▶ EXERCISE PROMPT: In the listing below, locate the line containing "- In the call" and the line containing "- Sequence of". Output both of them and every line between, exactly as written, and nothing more.

▶ COLLECTED MATERIAL:
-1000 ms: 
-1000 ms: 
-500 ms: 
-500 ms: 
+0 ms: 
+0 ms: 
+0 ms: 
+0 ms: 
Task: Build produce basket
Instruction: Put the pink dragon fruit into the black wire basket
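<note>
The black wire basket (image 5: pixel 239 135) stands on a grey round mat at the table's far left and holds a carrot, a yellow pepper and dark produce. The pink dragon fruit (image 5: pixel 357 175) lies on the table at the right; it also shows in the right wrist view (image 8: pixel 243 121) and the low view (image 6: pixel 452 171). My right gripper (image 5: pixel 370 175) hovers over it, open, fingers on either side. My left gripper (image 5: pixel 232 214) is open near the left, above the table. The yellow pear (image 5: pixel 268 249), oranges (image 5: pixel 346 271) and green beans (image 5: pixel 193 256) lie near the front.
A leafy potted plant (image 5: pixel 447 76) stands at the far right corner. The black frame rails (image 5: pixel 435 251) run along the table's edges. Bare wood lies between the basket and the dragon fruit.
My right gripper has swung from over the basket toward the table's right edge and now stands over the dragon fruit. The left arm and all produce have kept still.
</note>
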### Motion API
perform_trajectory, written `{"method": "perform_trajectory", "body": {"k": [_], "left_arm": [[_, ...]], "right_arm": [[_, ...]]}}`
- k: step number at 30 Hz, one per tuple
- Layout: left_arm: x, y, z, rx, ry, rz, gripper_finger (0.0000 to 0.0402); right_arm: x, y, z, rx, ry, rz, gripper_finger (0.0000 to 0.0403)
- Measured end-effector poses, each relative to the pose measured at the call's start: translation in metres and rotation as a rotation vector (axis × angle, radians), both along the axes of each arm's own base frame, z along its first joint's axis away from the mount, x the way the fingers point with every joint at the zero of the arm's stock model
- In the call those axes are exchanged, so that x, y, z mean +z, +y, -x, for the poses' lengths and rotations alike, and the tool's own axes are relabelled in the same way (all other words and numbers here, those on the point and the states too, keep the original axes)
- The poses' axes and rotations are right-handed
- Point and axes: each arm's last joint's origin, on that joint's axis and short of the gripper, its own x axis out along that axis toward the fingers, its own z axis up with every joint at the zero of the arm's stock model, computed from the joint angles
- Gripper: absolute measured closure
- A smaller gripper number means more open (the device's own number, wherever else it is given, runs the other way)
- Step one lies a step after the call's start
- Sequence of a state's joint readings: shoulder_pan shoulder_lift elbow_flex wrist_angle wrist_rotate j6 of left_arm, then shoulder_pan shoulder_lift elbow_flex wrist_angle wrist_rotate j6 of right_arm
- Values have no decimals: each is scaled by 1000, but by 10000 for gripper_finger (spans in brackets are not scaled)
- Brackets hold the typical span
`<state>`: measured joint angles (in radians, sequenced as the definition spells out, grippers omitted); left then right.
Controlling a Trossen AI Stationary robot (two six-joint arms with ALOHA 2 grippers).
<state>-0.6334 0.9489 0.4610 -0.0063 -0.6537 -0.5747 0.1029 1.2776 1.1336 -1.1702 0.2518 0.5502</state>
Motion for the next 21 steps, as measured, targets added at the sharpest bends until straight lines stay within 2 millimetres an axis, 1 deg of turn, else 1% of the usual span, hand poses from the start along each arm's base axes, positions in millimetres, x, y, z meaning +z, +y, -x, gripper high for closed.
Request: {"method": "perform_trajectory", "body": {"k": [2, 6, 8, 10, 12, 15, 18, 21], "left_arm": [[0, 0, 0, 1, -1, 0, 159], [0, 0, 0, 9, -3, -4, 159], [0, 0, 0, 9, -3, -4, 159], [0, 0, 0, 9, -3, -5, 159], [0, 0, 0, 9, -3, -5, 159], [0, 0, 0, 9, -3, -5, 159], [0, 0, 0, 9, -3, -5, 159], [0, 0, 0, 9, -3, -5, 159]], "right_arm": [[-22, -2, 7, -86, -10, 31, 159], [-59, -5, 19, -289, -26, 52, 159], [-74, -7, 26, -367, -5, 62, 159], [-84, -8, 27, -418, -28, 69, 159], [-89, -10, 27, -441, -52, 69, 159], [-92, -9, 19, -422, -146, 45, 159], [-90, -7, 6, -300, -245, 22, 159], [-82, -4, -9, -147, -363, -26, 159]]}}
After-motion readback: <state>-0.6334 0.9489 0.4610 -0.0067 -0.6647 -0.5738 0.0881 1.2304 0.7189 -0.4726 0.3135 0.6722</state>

▶ SOLUTION BELOW:
- In the call those axes are exchanged, so that x, y, z mean +z, +y, -x, for the poses' lengths and rotations alike, and the tool's own axes are relabelled in the same way (all other words and numbers here, those on the point and the states too, keep the original axes)
- The poses' axes and rotations are right-handed
- Point and axes: each arm's last joint's origin, on that joint's axis and short of the gripper, its own x axis out along that axis toward the fingers, its own z axis up with every joint at the zero of the arm's stock model, computed from the joint angles
- Gripper: absolute measured closure
- A smaller gripper number means more open (the device's own number, wherever else it is given, runs the other way)
- Step one lies a step after the call's start
- Sequence of a state's joint readings: shoulder_pan shoulder_lift elbow_flex wrist_angle wrist_rotate j6 of left_arm, then shoulder_pan shoulder_lift elbow_flex wrist_angle wrist_rotate j6 of right_arm

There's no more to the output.